The current key status is displayed with a badge showing the source. You can remove a saved key to revert to the environment variable, or save a new key to override it.
Voice input in the UI
Once voice input is configured, a microphone button appears in the message composer throughout the app. The workflow is:
- Click the microphone button (or use the keyboard shortcut).
- Grant microphone access if prompted by your browser.
- Speak your message. Interim transcripts appear in real time as you talk.
- Click the button again (or stop speaking) to finish recording.
- The final transcript is placed into the message input, ready to send.

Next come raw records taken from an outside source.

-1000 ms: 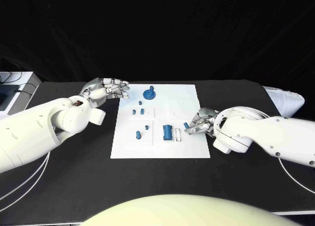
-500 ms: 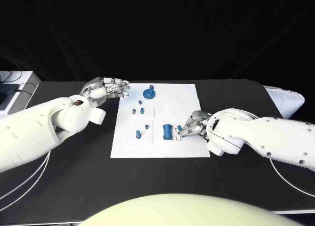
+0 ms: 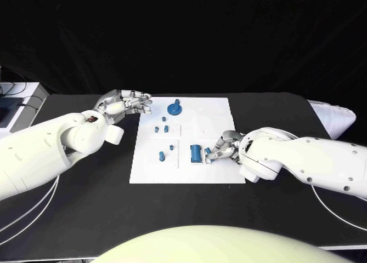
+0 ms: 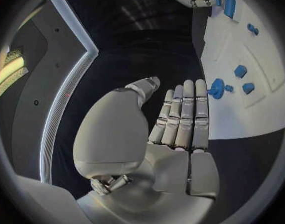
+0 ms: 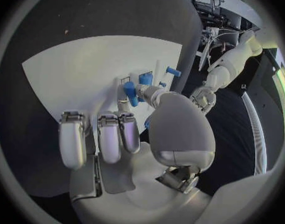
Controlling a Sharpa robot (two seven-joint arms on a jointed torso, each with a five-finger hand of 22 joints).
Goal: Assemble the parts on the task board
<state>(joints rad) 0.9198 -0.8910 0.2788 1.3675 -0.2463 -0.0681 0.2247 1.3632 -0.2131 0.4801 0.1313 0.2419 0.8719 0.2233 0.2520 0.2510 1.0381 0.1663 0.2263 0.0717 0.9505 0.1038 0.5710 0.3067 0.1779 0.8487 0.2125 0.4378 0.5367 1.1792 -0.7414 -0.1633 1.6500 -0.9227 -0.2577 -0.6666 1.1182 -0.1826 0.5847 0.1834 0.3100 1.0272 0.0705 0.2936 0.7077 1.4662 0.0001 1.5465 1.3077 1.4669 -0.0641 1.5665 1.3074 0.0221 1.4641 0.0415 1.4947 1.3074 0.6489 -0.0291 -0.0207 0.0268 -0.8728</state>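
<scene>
The white task board [image 3: 183, 164] lies mid-table. On it stand a blue gear with a knob [image 3: 174, 109], two small pegs [image 3: 160, 130], further small pegs [image 3: 161, 156] and a blue block [image 3: 196, 153]. My right hand [image 3: 225, 147] is over the board's right half, just beside the block. It pinches a small blue peg [image 5: 129, 93] between thumb and a finger. My left hand [image 3: 124, 102] hovers at the board's far left corner, fingers straight and holding nothing. In the left wrist view, that left hand [image 4: 180, 129] points at the gear [image 4: 216, 89].
A white object [image 3: 333, 118] lies at the table's right edge. Pale equipment with cables [image 3: 9, 104] stands at the far left. Black table surface surrounds the board on all sides.
My right hand has slid left across the board with the small blue peg, ending close beside the blue block. The left hand has stayed put.
</scene>
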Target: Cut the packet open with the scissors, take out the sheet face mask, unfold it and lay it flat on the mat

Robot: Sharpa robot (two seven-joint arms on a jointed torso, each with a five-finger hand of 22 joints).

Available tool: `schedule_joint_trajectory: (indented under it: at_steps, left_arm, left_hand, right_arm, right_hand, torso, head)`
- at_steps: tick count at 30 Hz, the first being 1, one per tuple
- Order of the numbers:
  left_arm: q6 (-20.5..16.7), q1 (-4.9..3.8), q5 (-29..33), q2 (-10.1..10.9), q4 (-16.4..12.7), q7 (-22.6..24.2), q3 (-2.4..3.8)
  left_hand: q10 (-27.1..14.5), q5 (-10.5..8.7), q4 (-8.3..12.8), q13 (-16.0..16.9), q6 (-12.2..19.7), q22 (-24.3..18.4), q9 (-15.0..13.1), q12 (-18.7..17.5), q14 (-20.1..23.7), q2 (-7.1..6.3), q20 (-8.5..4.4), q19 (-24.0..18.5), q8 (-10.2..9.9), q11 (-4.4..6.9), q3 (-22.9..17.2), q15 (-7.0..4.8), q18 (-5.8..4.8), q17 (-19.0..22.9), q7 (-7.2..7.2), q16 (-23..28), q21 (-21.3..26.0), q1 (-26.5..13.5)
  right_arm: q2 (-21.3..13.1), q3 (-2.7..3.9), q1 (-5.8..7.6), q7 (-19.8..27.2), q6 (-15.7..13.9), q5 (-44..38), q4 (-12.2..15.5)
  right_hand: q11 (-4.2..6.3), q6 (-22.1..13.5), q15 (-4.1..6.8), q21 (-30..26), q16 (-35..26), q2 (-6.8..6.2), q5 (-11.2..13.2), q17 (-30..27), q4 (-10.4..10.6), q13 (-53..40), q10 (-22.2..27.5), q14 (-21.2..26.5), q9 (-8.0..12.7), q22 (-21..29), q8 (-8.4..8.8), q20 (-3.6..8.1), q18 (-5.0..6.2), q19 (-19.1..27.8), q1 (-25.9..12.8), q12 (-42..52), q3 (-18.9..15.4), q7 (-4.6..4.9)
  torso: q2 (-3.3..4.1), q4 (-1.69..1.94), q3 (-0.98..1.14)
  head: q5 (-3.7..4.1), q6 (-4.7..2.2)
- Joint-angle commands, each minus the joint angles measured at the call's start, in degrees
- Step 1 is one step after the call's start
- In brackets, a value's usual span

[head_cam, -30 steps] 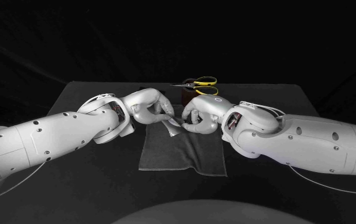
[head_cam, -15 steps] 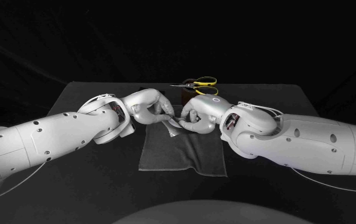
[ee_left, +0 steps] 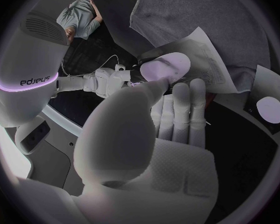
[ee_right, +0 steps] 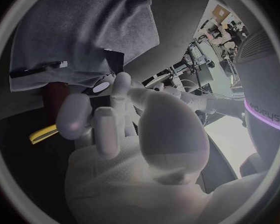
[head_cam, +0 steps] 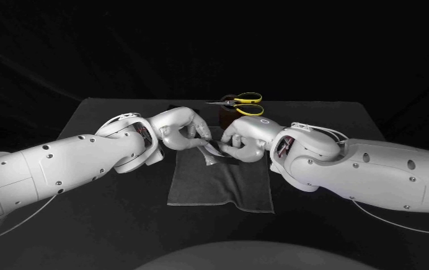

Voice input is available wherever you can type a message to an agent, including the main chat and the agent creation prompt.
Voice Agent
Both Deepgram and OpenAI support Voice Agent sessions -- a more interactive mode where the agent can respond with voice as well. When a voice agent session is active, a separate token is minted for the voice agent endpoint. The availability of Voice Agent depends on whether the configured STT provider supports it (both Deepgram and OpenAI do).
Troubleshooting
- No microphone button visible: Verify that a provider is selected and its API key is configured in Settings > Voice.
- "API key lacks permission to create temporary tokens" (Deepgram): Your key needs Member-level access. Check the key's permissions in the Deepgram Console.
- "OpenAI API quota exceeded": Check your OpenAI account balance and billing settings at platform.openai.com.
- Transcription is inaccurate: Try speaking more clearly and reducing background noise. Ensure your microphone is working correctly using the test tool in Settings > Voice > Test.
- Connection timeout: The browser waits up to 10 seconds to connect to the STT provider's WebSocket. If this fails, check your network connection and try again.